Instrumentos de azar, de magia y juego, recipientes; vainas que se abren y nos muestran su grano denso; brevas partidas donde la luz se disuelve tentadora; elementos todos que mudan su forma, que atraen y convocan. Filtran el más allá de nuestra mirada.
Lejos, en un segundo plano, se percibe el azul de un mar sometido, una sugerida bahía, tal vez el “atrezzo” de una playa de verano. La pintura “queda”, silenciosa, nos sugiere ahora la desvanecida y callada presencia del mar.
Los ojos del pintor -del poeta- se demoran en el sosiego del mundo, un orden en el que nada se impone. Se trata de una mirada matinal, indolora, que se derrama desde lo cercano y se abre a lo otro, sumergida en aquello que contempla.
5.
¿Quién mira a quién?
¿Hacia qué nada va ese mirar?
Shakespeare se preguntaba en uno de sus sonetos:
“Cuando la nieve se funde, ¿adónde va su blancura?
. . . . .
Permítanme que finalice mi intervención con la lectura de un poema inédito y escrito recientemente que tiene como eje el mar, la bahía, esa hermosa plaza líquida y no pisada de nuestra ciudad.
Se trata también de una mirada, supongo que diferente por su pretensión crítica y heterodoxa a la plácida visión de Cossío, y que pretende dirigirse a una cierta forma de ser o de pensar en la cerrada atmósfera urbana de esta ciudad, tan del siglo XIX, que llamamos Santander.
No sé si el pintor me regañaría o me daría un puntapié con su pierna buena, pero creo que el poema puede complementar la armónica visión del cuadro aquí expuesto, y, a la vez, mostrar que el amor a una ciudad o a una persona no implican necesariamente la ceguera.
La mirada tiene ideología, quien mira elige, se instala en un punto de vista. Los ojos piensan.

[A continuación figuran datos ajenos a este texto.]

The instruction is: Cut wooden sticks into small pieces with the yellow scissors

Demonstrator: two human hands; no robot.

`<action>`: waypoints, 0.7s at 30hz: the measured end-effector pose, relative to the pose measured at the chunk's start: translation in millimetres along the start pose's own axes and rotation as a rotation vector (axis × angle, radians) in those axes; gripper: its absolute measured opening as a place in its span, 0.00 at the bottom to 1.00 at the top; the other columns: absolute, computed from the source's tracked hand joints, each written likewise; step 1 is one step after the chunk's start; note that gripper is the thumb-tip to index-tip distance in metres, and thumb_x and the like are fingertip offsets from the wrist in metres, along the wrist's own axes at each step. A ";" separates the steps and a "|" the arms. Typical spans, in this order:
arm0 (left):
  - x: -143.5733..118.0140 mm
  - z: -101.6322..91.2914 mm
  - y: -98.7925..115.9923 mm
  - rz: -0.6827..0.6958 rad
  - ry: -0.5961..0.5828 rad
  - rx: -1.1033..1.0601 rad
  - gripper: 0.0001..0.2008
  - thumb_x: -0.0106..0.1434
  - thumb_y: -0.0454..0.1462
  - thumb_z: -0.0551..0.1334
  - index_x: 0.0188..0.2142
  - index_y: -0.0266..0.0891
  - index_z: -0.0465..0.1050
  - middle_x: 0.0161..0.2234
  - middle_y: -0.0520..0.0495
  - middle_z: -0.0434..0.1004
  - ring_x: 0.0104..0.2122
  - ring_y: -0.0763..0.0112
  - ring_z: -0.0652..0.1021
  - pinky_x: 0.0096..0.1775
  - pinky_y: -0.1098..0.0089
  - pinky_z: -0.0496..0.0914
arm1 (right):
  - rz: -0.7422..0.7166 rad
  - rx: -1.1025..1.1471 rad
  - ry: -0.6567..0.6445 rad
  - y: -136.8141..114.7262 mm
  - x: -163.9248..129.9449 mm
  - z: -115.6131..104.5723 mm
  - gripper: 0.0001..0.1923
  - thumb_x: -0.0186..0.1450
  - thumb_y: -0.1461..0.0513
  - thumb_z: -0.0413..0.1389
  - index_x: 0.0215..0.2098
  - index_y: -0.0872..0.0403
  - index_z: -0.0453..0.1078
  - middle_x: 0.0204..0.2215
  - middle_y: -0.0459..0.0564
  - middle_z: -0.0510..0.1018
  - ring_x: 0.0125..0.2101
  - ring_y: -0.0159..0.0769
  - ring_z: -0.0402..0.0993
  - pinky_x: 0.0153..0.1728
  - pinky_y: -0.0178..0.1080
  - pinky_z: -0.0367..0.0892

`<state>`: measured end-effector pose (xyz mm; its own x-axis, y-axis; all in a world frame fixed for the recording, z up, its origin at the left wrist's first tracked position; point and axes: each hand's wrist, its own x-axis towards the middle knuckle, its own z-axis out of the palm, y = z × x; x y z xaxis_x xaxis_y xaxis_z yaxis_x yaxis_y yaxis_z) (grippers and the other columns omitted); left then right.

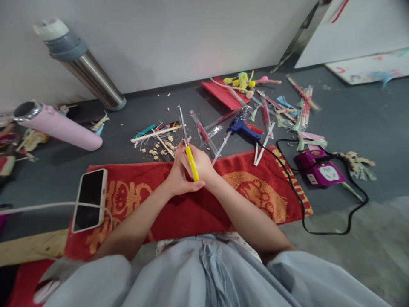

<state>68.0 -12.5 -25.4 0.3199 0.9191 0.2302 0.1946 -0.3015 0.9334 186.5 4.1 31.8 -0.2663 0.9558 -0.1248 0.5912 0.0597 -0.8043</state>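
My two hands are pressed together over the front half of the red towel (179,217). A pair of scissors (191,163) with a yellow handle and long silver blades stands out of them, pointing away from me. The handle lies against my right hand (203,164), whose fingers are closed. My left hand (177,179) is closed against it from the left, its thumb stretched under the handle's end; whatever sits in its palm is hidden. Just beyond my hands lie thin wooden sticks (156,134) and small cut wood bits (153,152).
A blue glue gun (244,128) lies right of centre, its black cord near a purple power adapter (319,168). Wrapped sticks (306,106), a red packet (223,94) and yellow pom-poms (243,80) lie behind. Left are a phone (90,200), pink tumbler (60,128) and steel flask (92,76).
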 end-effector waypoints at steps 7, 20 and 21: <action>0.2 0.3 -1.3 0.005 -0.001 -0.009 0.59 0.37 0.57 0.70 0.63 0.42 0.45 0.66 0.37 0.39 0.67 0.48 0.35 0.66 0.48 0.40 | 0.001 -0.004 0.001 -0.2 -0.2 -0.2 0.16 0.66 0.51 0.44 0.38 0.53 0.66 0.34 0.53 0.79 0.34 0.42 0.75 0.34 0.39 0.65; -0.3 0.3 -2.6 0.006 0.013 -0.005 0.60 0.35 0.58 0.71 0.63 0.42 0.46 0.66 0.37 0.42 0.67 0.48 0.38 0.66 0.49 0.43 | 0.007 0.002 -0.010 -0.3 -0.5 -0.7 0.15 0.65 0.52 0.45 0.38 0.53 0.66 0.35 0.53 0.78 0.35 0.44 0.76 0.35 0.40 0.65; -0.2 0.4 -2.5 0.008 0.017 -0.005 0.60 0.35 0.58 0.71 0.63 0.42 0.47 0.65 0.37 0.43 0.67 0.48 0.39 0.65 0.49 0.43 | 0.005 -0.002 -0.009 -0.2 -0.4 -0.7 0.15 0.65 0.52 0.44 0.38 0.53 0.66 0.35 0.52 0.78 0.35 0.43 0.76 0.35 0.40 0.65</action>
<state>67.8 -12.0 -27.9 0.3058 0.9208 0.2422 0.1875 -0.3077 0.9328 186.9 3.9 32.5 -0.2696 0.9536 -0.1342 0.5945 0.0552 -0.8022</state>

Dedico esta lectura al poeta recientemente fallecido Rafael Gutiérrez-Colomer
A lo lejos se ve nadar a una muchacha que abre las aguas con sus brazos
y separa los colores, como si fuera ella, -la su boca- un oscuro nido de viento,
el sexo del mar.
Mientras ella nada y se aleja de la orilla, la ciudad de orden pasea, orina,
se sienta a ver pasar, cultiva la renuncia.
Las vacas entornan los ojos como si advirtieran lo felino de esa realidad
acristalada, el temblor del mundo.
Las olas tercas golpean las piedras y barcos sin forma entran y salen,
parecen bultos que el mar dispone, trae y lleva.
Un niño señala la luz de una lancha, el vuelo de las grúas.
Se mira a sí misma esta ciudad de orden, se pinta, se nutre en las aceras,
vive y respira, ¡ay, novia del mar!, en la ortodoxa, fría quietud de los acuarios.
Sólo la muchacha, desnuda como la belleza, nada y se salva.